#### WORK ITEM:
Lines from the one with "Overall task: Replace" up to and including the one with "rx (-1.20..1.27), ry" are to be copied exactly from the records below, without their pictures.

[Records from a dataset]
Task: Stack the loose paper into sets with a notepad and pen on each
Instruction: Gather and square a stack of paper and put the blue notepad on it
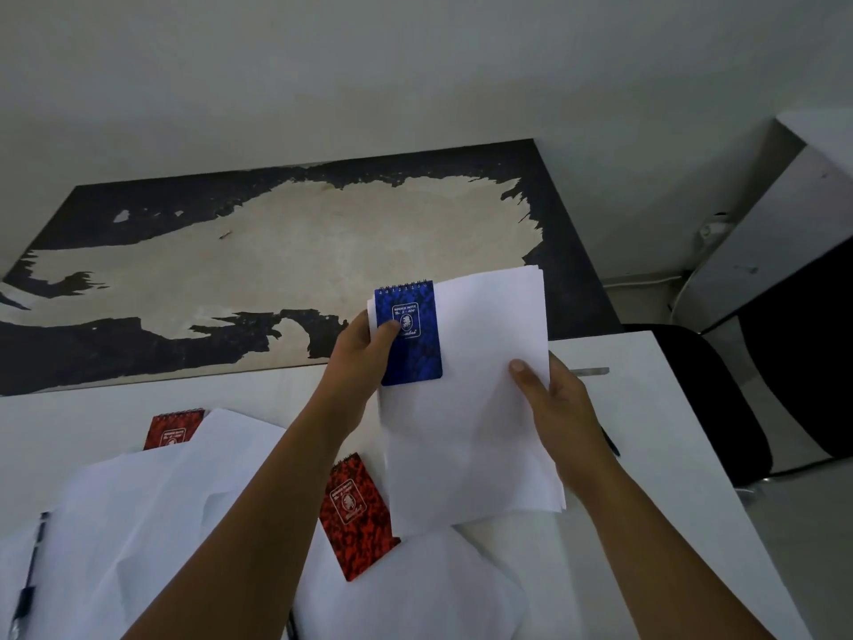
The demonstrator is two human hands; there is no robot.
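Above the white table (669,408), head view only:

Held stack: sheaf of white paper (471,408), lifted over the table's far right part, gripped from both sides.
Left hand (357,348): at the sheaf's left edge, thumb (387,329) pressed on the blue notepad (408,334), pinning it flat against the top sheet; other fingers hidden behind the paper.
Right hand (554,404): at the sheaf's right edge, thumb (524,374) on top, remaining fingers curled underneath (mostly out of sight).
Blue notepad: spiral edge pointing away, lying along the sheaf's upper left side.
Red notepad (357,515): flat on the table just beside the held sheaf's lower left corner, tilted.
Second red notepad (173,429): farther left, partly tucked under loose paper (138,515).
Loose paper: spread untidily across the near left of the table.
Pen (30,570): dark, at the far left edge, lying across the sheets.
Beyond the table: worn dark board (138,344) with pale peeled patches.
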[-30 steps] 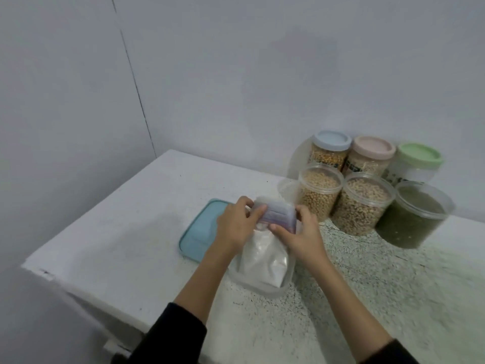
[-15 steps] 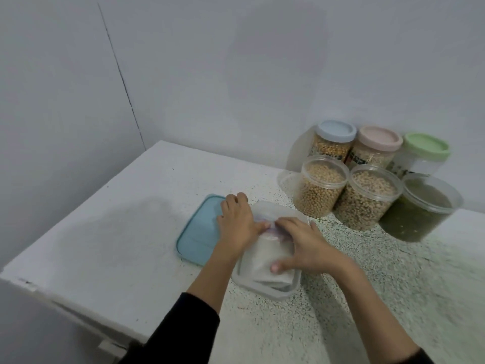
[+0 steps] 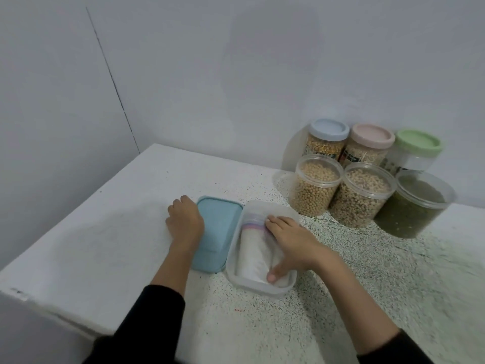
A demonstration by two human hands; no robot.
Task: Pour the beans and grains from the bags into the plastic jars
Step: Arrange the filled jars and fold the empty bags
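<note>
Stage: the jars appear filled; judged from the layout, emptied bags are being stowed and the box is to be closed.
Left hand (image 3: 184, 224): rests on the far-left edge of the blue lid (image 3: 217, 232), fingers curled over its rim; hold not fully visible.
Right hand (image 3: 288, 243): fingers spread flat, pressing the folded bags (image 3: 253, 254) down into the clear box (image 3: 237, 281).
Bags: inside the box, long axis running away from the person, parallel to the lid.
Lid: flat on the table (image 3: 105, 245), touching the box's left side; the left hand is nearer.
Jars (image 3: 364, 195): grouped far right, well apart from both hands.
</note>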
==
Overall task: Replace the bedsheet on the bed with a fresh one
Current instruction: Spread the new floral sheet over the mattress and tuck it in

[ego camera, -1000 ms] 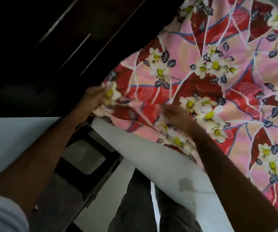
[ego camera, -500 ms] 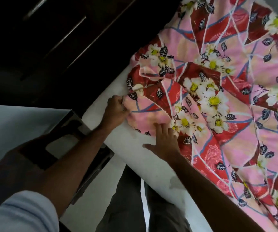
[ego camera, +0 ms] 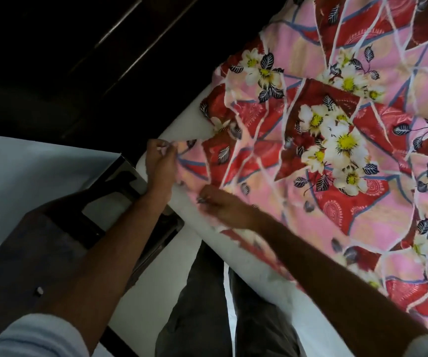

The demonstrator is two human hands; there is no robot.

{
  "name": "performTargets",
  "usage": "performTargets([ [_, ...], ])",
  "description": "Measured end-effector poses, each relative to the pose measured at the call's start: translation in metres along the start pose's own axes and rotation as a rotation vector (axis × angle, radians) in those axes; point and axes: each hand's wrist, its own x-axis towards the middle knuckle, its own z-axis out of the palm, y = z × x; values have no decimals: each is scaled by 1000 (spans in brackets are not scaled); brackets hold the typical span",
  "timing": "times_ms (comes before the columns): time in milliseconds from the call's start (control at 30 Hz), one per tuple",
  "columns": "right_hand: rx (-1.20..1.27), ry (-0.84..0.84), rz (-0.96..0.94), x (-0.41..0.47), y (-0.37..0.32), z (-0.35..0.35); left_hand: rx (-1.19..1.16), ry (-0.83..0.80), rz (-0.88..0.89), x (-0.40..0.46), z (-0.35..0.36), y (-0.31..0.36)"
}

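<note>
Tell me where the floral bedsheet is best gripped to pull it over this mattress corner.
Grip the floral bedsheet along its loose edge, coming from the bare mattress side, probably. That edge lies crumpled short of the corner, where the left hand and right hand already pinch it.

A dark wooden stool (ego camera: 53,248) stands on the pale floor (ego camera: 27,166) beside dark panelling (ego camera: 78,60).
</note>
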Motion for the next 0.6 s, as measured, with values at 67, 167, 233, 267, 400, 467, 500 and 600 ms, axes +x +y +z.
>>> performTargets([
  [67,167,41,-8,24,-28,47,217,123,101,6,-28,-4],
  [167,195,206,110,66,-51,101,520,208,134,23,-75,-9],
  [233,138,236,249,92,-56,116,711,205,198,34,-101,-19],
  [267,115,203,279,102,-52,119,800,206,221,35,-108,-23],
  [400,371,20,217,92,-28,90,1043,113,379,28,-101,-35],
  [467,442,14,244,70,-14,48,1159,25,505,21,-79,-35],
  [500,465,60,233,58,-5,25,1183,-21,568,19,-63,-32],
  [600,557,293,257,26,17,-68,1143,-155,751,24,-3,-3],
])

#### SOLUTION FOR THIS PROBLEM:
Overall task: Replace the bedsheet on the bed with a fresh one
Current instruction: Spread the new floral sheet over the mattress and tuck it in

[ego camera, -1000 ms] 
[ego camera, -500 ms] 
[ego camera, +0 ms] 

The demonstrator is two human hands; there is no robot.

{
  "name": "performTargets",
  "usage": "performTargets([ [_, ...], ])",
  "description": "Measured end-effector poses, each relative to the pose measured at the call's start: translation in metres along the start pose's own axes and rotation as a rotation vector (axis × angle, radians) in those axes; point and axes: each hand's wrist, its own x-axis towards the middle knuckle, its own z-axis out of the palm, y = z × x; values have no decimals: each is scaled by 1000 (spans in brackets are not scaled); brackets hold the typical span",
  "timing": "times_ms (comes before the columns): time in milliseconds from the call's start (control at 30 Hz), one per tuple",
  "columns": "right_hand: rx (-1.20..1.27), ry (-0.84..0.84), rz (-0.96..0.94), x (-0.41..0.47), y (-0.37..0.32), z (-0.35..0.35); left_hand: rx (-1.19..1.16), ry (-0.83..0.80), rz (-0.88..0.89), x (-0.40..0.46), z (-0.35..0.36), y (-0.31..0.36)"

No more is needed for this exercise.